Work order: Which lines below fall between the one containing "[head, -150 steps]" and the one containing "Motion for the"? Repeat them exactly, counting both of those lines, and add nothing else.

Data shown:

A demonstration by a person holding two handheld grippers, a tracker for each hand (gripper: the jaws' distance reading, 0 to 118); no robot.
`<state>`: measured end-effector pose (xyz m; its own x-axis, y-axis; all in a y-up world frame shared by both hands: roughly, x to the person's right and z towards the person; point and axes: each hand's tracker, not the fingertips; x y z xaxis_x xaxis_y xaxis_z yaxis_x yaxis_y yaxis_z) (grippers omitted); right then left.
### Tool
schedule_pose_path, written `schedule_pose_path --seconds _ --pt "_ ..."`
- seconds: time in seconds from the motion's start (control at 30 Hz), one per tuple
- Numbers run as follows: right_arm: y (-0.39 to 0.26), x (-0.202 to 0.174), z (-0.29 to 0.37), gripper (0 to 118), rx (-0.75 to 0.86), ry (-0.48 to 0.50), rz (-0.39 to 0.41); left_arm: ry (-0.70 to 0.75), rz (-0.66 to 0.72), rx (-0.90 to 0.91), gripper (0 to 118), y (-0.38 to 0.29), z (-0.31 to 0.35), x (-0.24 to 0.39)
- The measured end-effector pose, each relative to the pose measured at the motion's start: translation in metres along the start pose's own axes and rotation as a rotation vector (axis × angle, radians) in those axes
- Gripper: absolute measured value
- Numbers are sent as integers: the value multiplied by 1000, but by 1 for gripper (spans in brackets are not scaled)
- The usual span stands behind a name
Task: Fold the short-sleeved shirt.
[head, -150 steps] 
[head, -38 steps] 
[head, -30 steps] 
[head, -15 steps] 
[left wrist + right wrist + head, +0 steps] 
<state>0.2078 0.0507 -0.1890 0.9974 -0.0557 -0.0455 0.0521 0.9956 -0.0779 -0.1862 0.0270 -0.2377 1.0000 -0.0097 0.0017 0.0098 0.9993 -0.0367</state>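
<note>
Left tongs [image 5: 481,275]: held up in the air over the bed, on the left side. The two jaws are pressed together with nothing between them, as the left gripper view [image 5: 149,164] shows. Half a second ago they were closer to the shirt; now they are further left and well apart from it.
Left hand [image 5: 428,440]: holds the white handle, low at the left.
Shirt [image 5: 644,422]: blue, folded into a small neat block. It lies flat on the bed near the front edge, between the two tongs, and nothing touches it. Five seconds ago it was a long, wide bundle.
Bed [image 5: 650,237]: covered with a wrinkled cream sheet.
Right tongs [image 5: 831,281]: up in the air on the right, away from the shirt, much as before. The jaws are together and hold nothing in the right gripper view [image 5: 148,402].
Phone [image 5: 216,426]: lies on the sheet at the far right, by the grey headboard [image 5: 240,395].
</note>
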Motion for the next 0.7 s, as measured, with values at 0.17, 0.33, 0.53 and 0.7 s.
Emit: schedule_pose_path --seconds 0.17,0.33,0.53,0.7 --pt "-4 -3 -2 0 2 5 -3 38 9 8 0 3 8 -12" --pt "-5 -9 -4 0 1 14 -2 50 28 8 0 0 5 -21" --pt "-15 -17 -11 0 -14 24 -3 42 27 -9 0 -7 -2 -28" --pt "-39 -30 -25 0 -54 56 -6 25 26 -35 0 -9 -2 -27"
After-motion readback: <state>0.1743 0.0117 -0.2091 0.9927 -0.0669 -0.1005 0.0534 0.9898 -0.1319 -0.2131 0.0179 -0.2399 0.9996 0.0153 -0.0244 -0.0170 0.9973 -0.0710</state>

Response below:
[head, -150 steps] 
[head, -38 steps] 
[head, -30 steps] 
[head, -15 steps] 
[left wrist + right wrist + head, +0 steps] 
<state>0.2078 0.0507 -0.1890 0.9974 -0.0557 -0.0455 0.0521 0.9956 -0.0779 -0.1862 0.0270 -0.2377 1.0000 -0.0097 0.0017 0.0098 0.9993 -0.0367</state>
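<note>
Left tongs [image 5: 481,275]: held up in the air over the bed, on the left side. The two jaws are pressed together with nothing between them, as the left gripper view [image 5: 149,164] shows. Half a second ago they were closer to the shirt; now they are further left and well apart from it.
Left hand [image 5: 428,440]: holds the white handle, low at the left.
Shirt [image 5: 644,422]: blue, folded into a small neat block. It lies flat on the bed near the front edge, between the two tongs, and nothing touches it. Five seconds ago it was a long, wide bundle.
Bed [image 5: 650,237]: covered with a wrinkled cream sheet.
Right tongs [image 5: 831,281]: up in the air on the right, away from the shirt, much as before. The jaws are together and hold nothing in the right gripper view [image 5: 148,402].
Phone [image 5: 216,426]: lies on the sheet at the far right, by the grey headboard [image 5: 240,395].
</note>
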Motion for the next 0.7 s, as measured, with values at 0.17, 0.33, 0.53 and 0.7 s.

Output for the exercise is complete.